__Work to be completed__. Set every line of the data down again exactly, and keep the pictures out.

__Source data__.
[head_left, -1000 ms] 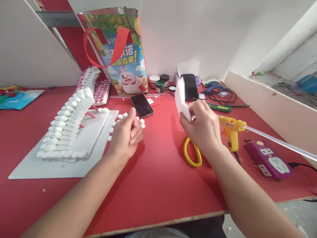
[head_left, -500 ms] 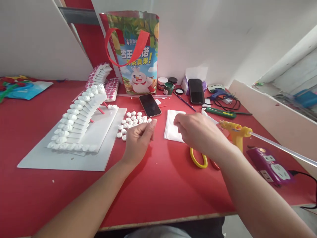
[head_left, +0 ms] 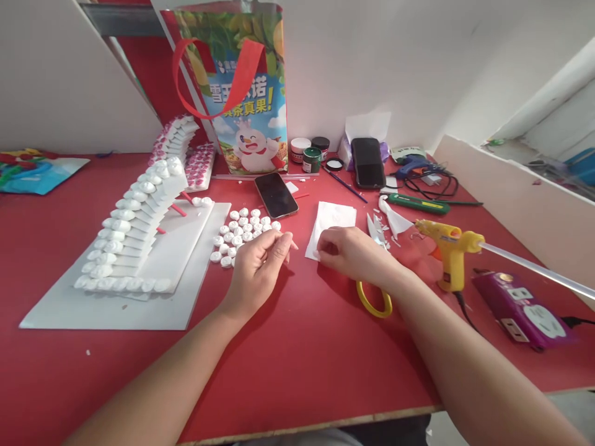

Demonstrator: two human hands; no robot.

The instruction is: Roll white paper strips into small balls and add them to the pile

__Result of this task__.
[head_left, -1000 ms] 
[head_left, -500 ms] 
[head_left, +0 ms] 

Demonstrator: two human hands; no robot.

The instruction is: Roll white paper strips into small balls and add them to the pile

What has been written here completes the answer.